Suat Yildirim mealinde ise, "Derken onlar tovbe edince, bunu da bagisladik" geciyor. Digerlerinden cok degisik bir meal. Orjinalde boyle "tovbe edince" yi karsilayacak ifade mevcut mu ?
Evvela teşekkür ederim, bu konuya ilişkin kişisel kanaatim o ki;
Şirk konusuna vermiş olduğunuz ayetlere ilaveten, 5/72 ve bu konuya belki netice niteliğinde 39/53,54 ve 42/25 ayetlerini de alabiliriz.
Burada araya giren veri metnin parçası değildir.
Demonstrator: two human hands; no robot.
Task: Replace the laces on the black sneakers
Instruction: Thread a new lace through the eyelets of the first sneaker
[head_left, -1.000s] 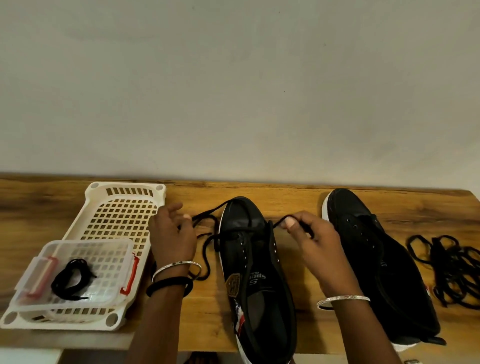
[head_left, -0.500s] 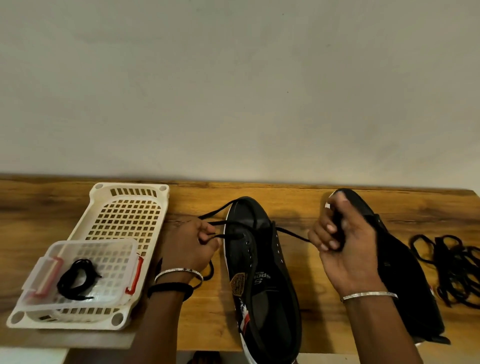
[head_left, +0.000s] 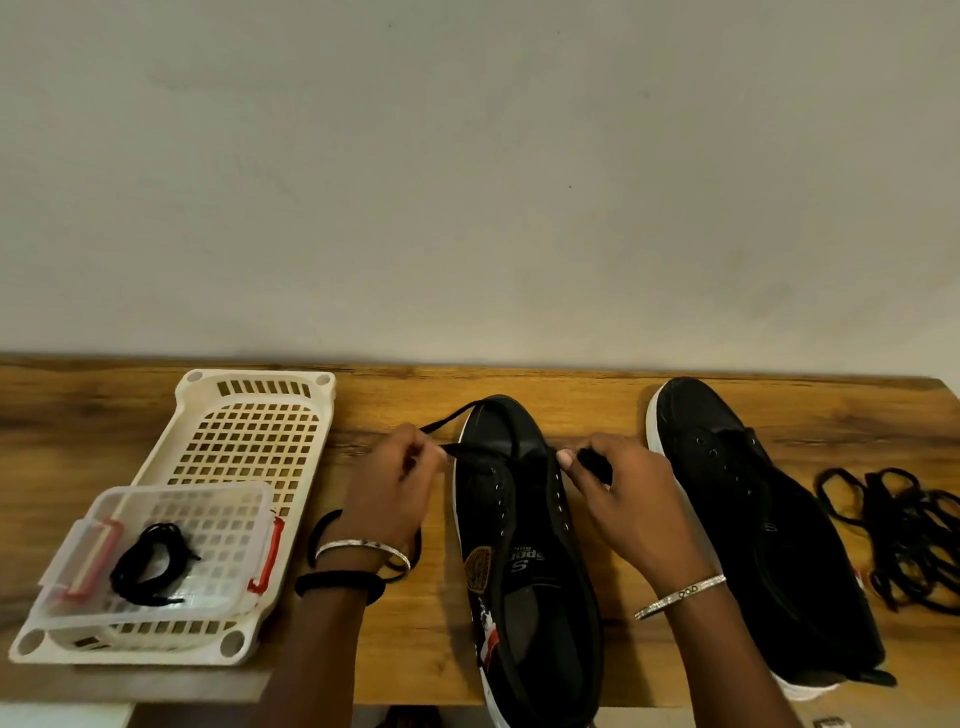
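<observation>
Two black sneakers lie on the wooden table (head_left: 597, 405), toes toward the wall. The middle sneaker (head_left: 524, 561) has a black lace (head_left: 483, 451) running across its front eyelets. My left hand (head_left: 392, 493) pinches the lace's left part beside the shoe's left edge. My right hand (head_left: 626, 499) pinches the lace's right end by the shoe's right eyelet row. The right sneaker (head_left: 748, 519) lies untouched, with no lace visible in its eyelets.
A white perforated basket (head_left: 249, 431) stands at the left, with a clear plastic box (head_left: 171, 540) inside holding a coiled black lace (head_left: 148, 564). A loose pile of black laces (head_left: 904, 535) lies at the table's right end. The wall is close behind.
My right hand has come back from near the right sneaker's toe to the middle shoe's right eyelets. My left hand has shifted a little and still holds the lace.
</observation>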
"Allah Meryemin oğlu İsadır." diyenler hiç şüphesiz kâfir olmuşlardır. Halbuki İsa vaktiyle şöyle demişti:"Ey İsrail oğulları! Benim de, sizin de Rabbiniz olan tek Allaha ibadet ediniz. Kim Allaha eş ortak koşarsa, şu kesindir ki, Allah ona cenneti haram kılmıştır ve onun varacağı yer ateştir. Zalimlere yardımcı olan da çıkmaz." 5/72 (s yıldırım)
Şirk üzere hayat sürenlerin varacağı yeri İsa as'ın sözlerinden anlıyoruz.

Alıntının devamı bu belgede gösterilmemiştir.